Learning English in China with help from a naughty monkey

September 13, 2016

The Oxford Royale Academy says, “It’s often said that English is one of the hardest languages to learn … and one of the reasons why English is known for being difficult is because it’s full of contradictions.”

That difficultly didn’t stop China from making learning English mandatory in its public schools, but speaking English like a native doesn’t always work well when you’re learning from a cartoon character called Mocky the naughty monkey.

Michael Meyer, the author of “The Last Days of Old Beijing” had this to say about Mocky: “Beijing students begin studying English in Grade One. Every child is enrolled in three forty-five-minute lessons each week until the end of elementary school, at Grade Six. Much of Mocky’s instruction is automated, reducing the teacher’s role to leading students through recitations of the dialogues, animated on a disc included with the text. Although Mocky speaks slowly, he sounds as if he’s inhaled some bad helium.”


This is a normal Chinese high school student who was not born in an English speaking country and learned English in class.

A friend shared the following e-mail and said it had gone viral among the Chinese. The friend said she knew someone else who went to Beijing and was given this brochure by the hotel he was staying at.  After you read this brochure that the hotel had translated into English, you might think it was written by that naughty monkey. Here goes:

Getting There:

Our representative will make you wait at the airport. The bus to the hotel runs along the lake shore. Soon you will feel pleasure in passing water. You will know that you are getting near the hotel, because you will go round the bend. The manager will await you in the entrance hall. He always tries to have intercourse with all new guests.

The Hotel:

This is a family hotel, so children are very welcome. We of course are always pleased to accept adultery. Highly skilled nurses are available in the evenings to put down your children. Guests are invited to conjugate in the bar and expose themselves to others. But please note that ladies are not allowed to have babies in the bar. We organize social games, so no guest is ever left alone to play with them self.

The Restaurant:

Our menus have been carefully chosen to be ordinary and unexciting. At dinner, our quartet will circulate from table to table, and fiddle with you.

Your Room:

Every room has excellent facilities for your private parts. In winter, every room is on heat. Each room has a balcony offering views of outstanding obscenity!

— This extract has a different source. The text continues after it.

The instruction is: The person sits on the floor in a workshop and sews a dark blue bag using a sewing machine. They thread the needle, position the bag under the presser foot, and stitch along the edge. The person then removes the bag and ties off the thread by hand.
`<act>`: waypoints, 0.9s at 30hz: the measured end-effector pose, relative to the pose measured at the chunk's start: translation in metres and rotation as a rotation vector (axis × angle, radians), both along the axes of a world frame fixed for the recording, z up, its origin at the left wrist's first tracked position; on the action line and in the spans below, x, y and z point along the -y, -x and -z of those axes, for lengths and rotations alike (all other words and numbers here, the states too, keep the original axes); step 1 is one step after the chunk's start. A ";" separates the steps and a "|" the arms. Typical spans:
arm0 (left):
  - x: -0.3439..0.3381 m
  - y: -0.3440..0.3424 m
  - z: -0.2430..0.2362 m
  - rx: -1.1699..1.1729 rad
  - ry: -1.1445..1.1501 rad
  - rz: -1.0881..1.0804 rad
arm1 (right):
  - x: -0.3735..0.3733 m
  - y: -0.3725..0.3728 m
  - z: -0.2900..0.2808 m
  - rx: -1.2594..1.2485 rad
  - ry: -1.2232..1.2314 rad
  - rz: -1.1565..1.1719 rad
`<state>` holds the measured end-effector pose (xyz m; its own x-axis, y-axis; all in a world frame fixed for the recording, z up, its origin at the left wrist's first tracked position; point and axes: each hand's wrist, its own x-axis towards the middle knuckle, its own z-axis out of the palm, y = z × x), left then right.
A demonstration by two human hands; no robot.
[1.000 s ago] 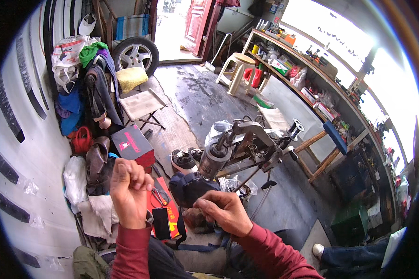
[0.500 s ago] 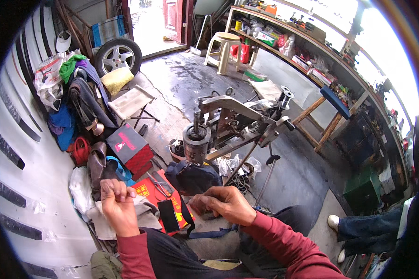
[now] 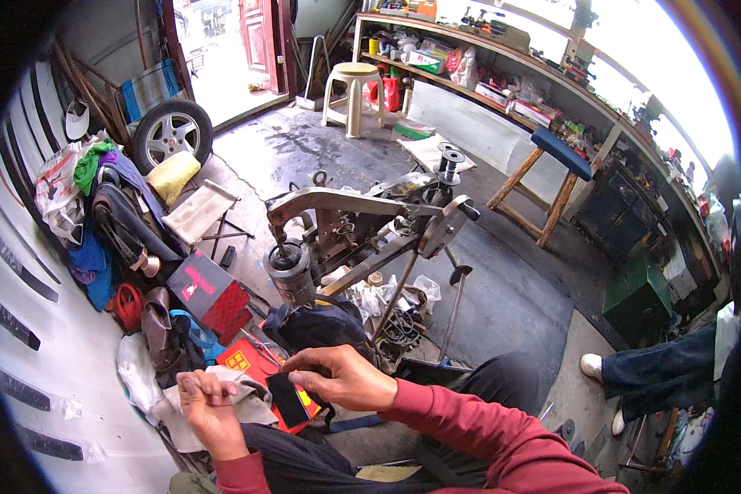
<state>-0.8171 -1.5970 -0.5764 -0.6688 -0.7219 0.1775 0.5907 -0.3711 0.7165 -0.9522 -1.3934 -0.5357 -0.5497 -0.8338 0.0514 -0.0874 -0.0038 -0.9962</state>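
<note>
My left hand [image 3: 212,413] is raised over my lap, its fingers curled together. Whatever it may pinch is too fine to make out. Close to its right, my right hand [image 3: 342,378] holds thumb and fingers together; anything between them cannot be made out either. Just below the right fingertips, a black phone [image 3: 286,401] lies on a red printed bag [image 3: 240,359], with scissors [image 3: 259,349] beside it. Beyond the hands stands a metal sewing machine [image 3: 362,207] with a thread spool [image 3: 450,161]. A dark cloth bag [image 3: 317,326] sits under its cylindrical head.
At left are a black-and-red box [image 3: 210,288], a folding stool [image 3: 200,212] and piled bags. A wheel [image 3: 173,137] leans near the doorway. A plastic stool [image 3: 354,97], a blue-topped wooden stool [image 3: 552,173] and loaded shelves stand beyond. Another person's legs [image 3: 654,375] are at right.
My right hand has moved left, nearer my left hand and over the phone. The left fingers stay curled. The whole view has shifted, so the sewing machine appears farther left.
</note>
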 end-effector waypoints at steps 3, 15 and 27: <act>0.008 0.003 -0.002 -0.035 0.033 -0.017 | -0.016 0.004 -0.003 0.026 -0.095 0.030; 0.003 0.014 0.008 -0.023 -0.020 -0.018 | -0.061 0.029 -0.008 0.017 -0.186 0.232; 0.027 -0.012 0.039 0.041 -0.073 -0.125 | -0.042 0.020 -0.007 0.047 -0.178 0.125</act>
<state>-0.8049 -1.6238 -0.6159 -0.5787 -0.8099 0.0953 0.6060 -0.3489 0.7149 -0.9725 -1.3517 -0.5290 -0.6476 -0.7527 -0.1187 -0.0294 0.1803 -0.9832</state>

You will not be disturbed by traffic noise, since the road between the hotel and the lake is used only by pederasts.

Bed:

Your bed has been made in accordance with local tradition. If you have any other ideas please ring for the chambermaid. Please take advantage of her. She will be very pleased to squash your shirts, blouses and underwear. If asked, she will also squeeze your trousers.

Above All:

When you leave us at the end of your holiday, you will have no hope. You will struggle to forget it.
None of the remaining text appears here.